Of course, the reward structure that’s best for science as a whole might be less than desirable from the perspective of some or even many individual scientists. Lots that could be said here, obviously. It’s my anecdotal impression that arguments about lots of aspects of how science works–not just the reward structure–come down to interlinked disagreements about what’s best for science as a whole, vs. what’s best for individual scientists. It’s also my anecdotal impression that what’s best for science as a whole, and what’s best for individual scientists, often gets conflated. That’s unfortunate; I think it’s important to keep those two things separate. For instance, I think that by far the strongest argument for an NSERC-type grant funding system with high success rates but a modest average grant size is the argument that it’s good for science as a whole, for various reasons. That it also makes individual PIs happy is a pleasant side effect, but not an argument for the system. It’s not NSERC’s job to make PIs happy, it’s NSERC’s job to buy as much good science as it can.
Some aspects of the reward structure of science would be much easier to change than others, if we wanted to.
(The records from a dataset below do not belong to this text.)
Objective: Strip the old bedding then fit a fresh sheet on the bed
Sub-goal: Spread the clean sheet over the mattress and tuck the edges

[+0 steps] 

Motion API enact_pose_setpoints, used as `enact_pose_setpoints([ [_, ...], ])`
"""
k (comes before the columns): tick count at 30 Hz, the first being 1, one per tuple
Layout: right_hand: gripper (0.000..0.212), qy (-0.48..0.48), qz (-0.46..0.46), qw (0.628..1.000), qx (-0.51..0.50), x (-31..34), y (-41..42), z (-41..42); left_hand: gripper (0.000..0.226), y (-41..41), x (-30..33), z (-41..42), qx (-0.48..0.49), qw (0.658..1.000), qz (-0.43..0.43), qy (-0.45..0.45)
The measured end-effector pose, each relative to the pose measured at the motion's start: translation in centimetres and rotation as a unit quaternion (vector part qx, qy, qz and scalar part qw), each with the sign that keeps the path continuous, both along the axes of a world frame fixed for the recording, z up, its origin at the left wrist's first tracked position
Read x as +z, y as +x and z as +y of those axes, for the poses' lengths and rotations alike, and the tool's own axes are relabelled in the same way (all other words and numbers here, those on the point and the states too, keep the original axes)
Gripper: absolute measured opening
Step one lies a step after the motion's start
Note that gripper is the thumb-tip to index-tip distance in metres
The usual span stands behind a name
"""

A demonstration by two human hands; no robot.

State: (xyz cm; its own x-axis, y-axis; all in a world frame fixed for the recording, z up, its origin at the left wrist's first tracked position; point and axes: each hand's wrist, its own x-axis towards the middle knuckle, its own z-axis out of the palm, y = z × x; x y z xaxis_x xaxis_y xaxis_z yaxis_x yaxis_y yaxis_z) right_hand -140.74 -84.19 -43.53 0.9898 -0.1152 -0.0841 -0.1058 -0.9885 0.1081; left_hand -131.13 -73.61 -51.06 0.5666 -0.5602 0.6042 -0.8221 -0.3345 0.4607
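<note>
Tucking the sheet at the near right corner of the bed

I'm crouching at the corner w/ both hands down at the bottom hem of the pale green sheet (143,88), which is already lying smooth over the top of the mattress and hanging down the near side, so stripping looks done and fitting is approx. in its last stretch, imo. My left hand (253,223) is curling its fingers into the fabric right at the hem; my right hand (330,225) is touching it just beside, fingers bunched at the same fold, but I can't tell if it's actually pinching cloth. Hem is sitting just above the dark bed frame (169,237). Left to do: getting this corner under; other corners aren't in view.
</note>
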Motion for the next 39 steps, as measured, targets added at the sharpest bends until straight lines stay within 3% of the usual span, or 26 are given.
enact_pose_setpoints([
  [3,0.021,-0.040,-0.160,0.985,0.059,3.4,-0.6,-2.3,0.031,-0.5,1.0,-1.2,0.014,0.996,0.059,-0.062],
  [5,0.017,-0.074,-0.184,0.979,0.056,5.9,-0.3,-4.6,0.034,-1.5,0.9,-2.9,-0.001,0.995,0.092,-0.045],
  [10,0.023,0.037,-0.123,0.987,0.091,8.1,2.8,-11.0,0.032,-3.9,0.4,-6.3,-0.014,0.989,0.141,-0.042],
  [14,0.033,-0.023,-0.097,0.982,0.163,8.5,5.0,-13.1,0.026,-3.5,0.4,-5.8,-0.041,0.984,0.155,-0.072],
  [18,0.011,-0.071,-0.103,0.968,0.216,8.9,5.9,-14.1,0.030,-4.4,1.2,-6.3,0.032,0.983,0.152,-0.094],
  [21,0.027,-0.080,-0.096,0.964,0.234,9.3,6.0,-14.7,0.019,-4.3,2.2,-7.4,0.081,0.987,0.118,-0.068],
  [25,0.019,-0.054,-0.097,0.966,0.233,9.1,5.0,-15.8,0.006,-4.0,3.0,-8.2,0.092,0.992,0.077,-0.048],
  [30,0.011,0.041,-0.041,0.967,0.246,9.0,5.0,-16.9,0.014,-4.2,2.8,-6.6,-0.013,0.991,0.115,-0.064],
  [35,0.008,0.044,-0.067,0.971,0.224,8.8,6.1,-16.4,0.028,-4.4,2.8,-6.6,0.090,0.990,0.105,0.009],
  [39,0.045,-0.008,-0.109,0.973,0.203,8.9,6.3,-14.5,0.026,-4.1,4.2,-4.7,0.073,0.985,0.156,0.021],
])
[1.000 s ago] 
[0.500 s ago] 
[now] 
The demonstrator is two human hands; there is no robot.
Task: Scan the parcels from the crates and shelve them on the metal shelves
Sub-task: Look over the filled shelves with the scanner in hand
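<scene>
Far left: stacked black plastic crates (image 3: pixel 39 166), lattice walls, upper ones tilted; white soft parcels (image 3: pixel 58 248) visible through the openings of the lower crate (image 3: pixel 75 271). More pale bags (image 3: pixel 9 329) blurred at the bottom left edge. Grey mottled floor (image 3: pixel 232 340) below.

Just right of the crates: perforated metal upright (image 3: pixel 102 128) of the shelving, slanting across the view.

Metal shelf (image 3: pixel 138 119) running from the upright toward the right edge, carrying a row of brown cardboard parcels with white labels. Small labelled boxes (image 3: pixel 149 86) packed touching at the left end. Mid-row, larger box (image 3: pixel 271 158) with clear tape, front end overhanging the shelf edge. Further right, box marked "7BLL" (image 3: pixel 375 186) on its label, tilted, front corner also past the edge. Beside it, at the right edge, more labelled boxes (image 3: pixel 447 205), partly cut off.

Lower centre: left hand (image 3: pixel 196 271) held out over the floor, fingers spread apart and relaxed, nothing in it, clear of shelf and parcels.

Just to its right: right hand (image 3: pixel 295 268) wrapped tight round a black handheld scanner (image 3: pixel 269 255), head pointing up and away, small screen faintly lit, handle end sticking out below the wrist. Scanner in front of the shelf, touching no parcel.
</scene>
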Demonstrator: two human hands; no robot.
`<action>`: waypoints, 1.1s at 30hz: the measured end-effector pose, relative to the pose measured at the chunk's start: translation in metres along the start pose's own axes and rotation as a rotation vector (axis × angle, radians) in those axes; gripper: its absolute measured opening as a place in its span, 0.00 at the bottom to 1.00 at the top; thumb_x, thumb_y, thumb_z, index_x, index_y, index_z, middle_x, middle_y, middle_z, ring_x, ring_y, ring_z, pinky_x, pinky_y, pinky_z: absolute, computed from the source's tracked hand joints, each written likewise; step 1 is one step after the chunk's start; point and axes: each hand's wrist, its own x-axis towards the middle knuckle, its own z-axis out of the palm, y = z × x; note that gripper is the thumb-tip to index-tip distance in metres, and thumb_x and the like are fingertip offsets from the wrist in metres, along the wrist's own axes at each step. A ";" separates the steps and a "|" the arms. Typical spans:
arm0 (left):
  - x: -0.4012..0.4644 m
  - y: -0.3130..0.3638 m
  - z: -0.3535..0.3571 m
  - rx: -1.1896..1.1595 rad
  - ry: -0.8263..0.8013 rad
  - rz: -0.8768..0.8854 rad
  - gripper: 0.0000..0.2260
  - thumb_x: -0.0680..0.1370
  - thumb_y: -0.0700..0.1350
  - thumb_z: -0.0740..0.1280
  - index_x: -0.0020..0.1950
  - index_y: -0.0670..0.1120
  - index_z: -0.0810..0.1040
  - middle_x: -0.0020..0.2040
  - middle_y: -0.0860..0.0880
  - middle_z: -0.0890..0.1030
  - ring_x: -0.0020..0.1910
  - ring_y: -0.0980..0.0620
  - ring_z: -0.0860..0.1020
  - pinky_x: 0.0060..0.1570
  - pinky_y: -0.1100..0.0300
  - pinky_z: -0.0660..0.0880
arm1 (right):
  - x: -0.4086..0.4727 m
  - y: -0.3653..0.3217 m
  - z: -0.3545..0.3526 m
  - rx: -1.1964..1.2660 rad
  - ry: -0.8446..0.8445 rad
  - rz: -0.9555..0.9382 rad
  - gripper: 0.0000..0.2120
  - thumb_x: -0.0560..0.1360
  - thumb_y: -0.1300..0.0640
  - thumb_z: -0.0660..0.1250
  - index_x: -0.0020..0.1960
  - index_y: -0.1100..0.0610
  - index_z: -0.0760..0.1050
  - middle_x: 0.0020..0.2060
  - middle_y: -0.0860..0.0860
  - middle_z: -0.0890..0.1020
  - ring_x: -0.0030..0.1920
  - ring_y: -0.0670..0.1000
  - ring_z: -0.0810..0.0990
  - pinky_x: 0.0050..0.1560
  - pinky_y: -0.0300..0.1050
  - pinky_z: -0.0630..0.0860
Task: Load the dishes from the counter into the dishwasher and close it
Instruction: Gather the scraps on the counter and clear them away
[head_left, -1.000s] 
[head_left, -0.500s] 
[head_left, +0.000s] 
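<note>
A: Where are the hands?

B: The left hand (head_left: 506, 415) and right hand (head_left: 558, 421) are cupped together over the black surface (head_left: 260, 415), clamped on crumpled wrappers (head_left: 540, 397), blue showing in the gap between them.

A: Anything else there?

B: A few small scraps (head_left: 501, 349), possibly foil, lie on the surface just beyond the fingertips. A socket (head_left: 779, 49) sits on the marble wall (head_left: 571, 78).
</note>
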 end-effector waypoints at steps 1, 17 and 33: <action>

For instance, a granting agency that currently gives out only a few big grants can just decide to give out more, smaller grants. In contrast, the distribution of attention paid to pretty much anything people pay attention to is very highly skewed, with a small fraction of stuff garnering a large fraction of the audience’s collective attention. That’s as true for scientific papers and citations as anything else, so it’s hard to see how you could change that even if you wanted to.
I don’t have any answers here. It’s not obvious to me that there’s any single “best” reward structure for all fields in all circumstances. For instance, if you look at various measures of “bang for the buck”, you find that countries with quite differently-structured funding systems all are scientifically productive. Rather, my intuition is that there are trade-offs here, so that different reward structures each have their own strengths and weaknesses, and that particular strengths and particular weaknesses tend to go hand in hand. Further, it’s certainly possible that all existing reward structures fall short of what would be optimal in some hypothetical “ideal” world.
Looking forward to comments, particularly anyone who can link to further data and modeling on this.
*There are some similar analyses of other fields. For instance, in biomedical fields in the US, the majority of new assistant professors did a postdoc with a member of the National Academy of Sciences.